I think they did the right moves. Some of those moves might have been controversial, but that, that soft landing that everyone was looking for, it’s starting to, I think, appear here. Maybe not in its perfect form, but it’s a lot better than what we’re seeing in other countries around the world.

I’ve this year alone, I’ve been in Most of Western Europe Central and South America. And I can tell you just from my personal experiences, anecdotally, these countries are much worse off than what we’re seeing in the United States. It’s nice. It’s actually pretty stable compared to what I’ve been seeing over the last nine months.

Mike Zlotnik: That’s very interesting. I appreciate your view of the world. You’re the world traveler, and obviously you’re an experienced real estate investor, and getting your perspective is very, very helpful. That even though the U. S. has its struggles, the rest of the world has bigger struggles, and especially inflation.

Yeah, I didn’t realize some of these countries have hundreds 80, 200 percent, even high inflation which is, I guess, is absolutely crazy relative to the U. S. But at least you’re not seeing the Zimbabwe where you have to pay for lunch before you order your lunch because after the lunch it’s going to be 50 percent more. Not that bad, right?

Fernando Angelucci: Yeah, I mean, when we were in when we were looking through Argentina, they are experiencing something like that. You know, people, as soon as they get their paycheck, they go spend everything they can on groceries and the expenses that household expenses. And then if there’s anything left over, they go on to the parallel market or what they call the dollar blue.

And they’ll trade any of their access that they have into dollars and they’ll actually save in dollars as opposed to local currency just because of its holding power compared to their, their local currency. So it’s been very interesting. At the same time, you know, when I’m exploring these new markets you know, we’re self storage investors.

90 percent of the self storage facilities in the world are located in the United States, and some of these larger cities outside of the U. S. are really great emerging markets Mexico City Sao Paolo, Rio de Janeiro. Buenos Aires, these areas are, there are people that need storage. Their use is maybe about one tenth of what the United States uses.

But the issue is that in these countries, debt is extremely difficult to get. And if you can secure it, the rate is astronomical. Just for an example you know, I’m constantly on calls and going to conferences in the U. S. and people are complaining about, oh, now I have to pay. You know, 8% 8 percent a year for my, my debt and they’re only giving me 65 to 75 percent leverage down here in Brazil.

I went to the largest national bank here and I showed them, Hey, there’s a company here. It’s the third largest company in Brazil. I’d like to make a purchase. What is financing look like? And they said, well, number one, you’re going to have to put up all of the purchase price in cash into one of our bank accounts for us to lend you the money.

But number one, right there, leverage is out the door. Second of all, you’re paying 3%. And I said, 3 percent is pretty good. And they said, no, it’s, it’s 3 percent a month. It’s not 3 percent a year, 3 percent a month. So leverage for commercial. operations here in Brazil, you’re paying close to 30, 36 percent a year on cash flowing, highly cash flowing, low expense ratio product, especially here in, in, in, you know, South America and Central America, where the cost of labor labor is maybe one past the cost.

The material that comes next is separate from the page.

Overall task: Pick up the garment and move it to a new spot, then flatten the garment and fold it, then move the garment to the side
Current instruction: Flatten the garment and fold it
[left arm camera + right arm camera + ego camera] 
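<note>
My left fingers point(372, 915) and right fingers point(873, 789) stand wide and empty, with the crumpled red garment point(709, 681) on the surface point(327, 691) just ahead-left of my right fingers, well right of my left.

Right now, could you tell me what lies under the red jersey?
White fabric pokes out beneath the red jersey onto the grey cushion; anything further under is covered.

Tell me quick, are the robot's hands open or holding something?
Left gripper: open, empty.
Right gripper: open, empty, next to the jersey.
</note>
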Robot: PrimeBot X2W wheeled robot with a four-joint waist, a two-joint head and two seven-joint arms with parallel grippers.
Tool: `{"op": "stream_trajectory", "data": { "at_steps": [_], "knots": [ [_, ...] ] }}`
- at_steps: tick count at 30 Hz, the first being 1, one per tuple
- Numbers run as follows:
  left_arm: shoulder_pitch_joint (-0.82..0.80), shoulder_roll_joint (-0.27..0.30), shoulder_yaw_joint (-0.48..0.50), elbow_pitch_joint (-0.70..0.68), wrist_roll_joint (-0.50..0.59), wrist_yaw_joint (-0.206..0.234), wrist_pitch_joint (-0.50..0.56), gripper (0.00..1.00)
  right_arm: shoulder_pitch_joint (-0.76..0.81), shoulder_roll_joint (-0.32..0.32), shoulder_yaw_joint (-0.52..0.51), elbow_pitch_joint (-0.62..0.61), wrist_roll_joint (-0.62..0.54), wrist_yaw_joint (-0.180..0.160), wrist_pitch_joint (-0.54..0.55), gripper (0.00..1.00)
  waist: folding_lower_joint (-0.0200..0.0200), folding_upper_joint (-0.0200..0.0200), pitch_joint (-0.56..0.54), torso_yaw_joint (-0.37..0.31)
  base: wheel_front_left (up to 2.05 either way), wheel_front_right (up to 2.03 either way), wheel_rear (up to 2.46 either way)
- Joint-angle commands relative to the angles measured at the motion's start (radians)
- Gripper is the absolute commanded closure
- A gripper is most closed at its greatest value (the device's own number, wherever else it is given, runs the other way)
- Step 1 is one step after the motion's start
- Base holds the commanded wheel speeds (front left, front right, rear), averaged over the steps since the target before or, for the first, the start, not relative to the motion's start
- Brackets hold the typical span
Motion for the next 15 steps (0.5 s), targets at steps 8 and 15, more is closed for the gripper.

As far as earning power goes. So really the only thing you’re paying for is material Because you can basically run your properties for free based on the on the the cost of labor

Mike Zlotnik: Wow, that’s fascinating So they want you to put all the cash then they loan you your own money back and then they charge you three percent a year That sounds a little bit crazy.

We’ve seen in the u. s. Sometimes banks require you to have the banking relationship, but they don’t require you to have everything in cash relative to what you’re being loaned, but it sounds like in Brazil, it’s, it’s a very different environment. And then just a quick comment that we switched back to the U S and talk about U S storage in countries like Brazil, which are, I guess it’s still, I’m not sure if you’d call it free.

Third world or sort of emerging markets. Whatever you want to call the emerging markets, non third world’s merger markets. And you think storage is not really a significant asset class even though there’s demand there, but for some reason it’s not something people invest in, not something people use that much. I’m just curious why, well, if there’s demand for it.

Fernando Angelucci: Correct. So for example, the United States, the average demand across all 50 states, about one in every nine people use self storage. Here in Brazil, for example, it’s about one in every 110 people and that is not very average across the entire country.

You see a lot of the demand in the international cities. So, Sao Paulo, Rio de Janeiro, these are going to be the cities where you have expats and foreign nationals that are living in those cities and they’re living in a very gated part of the community, right? Gated part of the city. So those are gonna be your primary users.

Another issue is that mobility here is very difficult. So properties, houses, for example, do not switch hands very often. Typically, the property is built and then it’s passed down three, four, five, six generations before it finally leaves the family. So there is no growing into a new space. It’s, you’re there, you’re in a multi generational household, and because of that, you have constrained space.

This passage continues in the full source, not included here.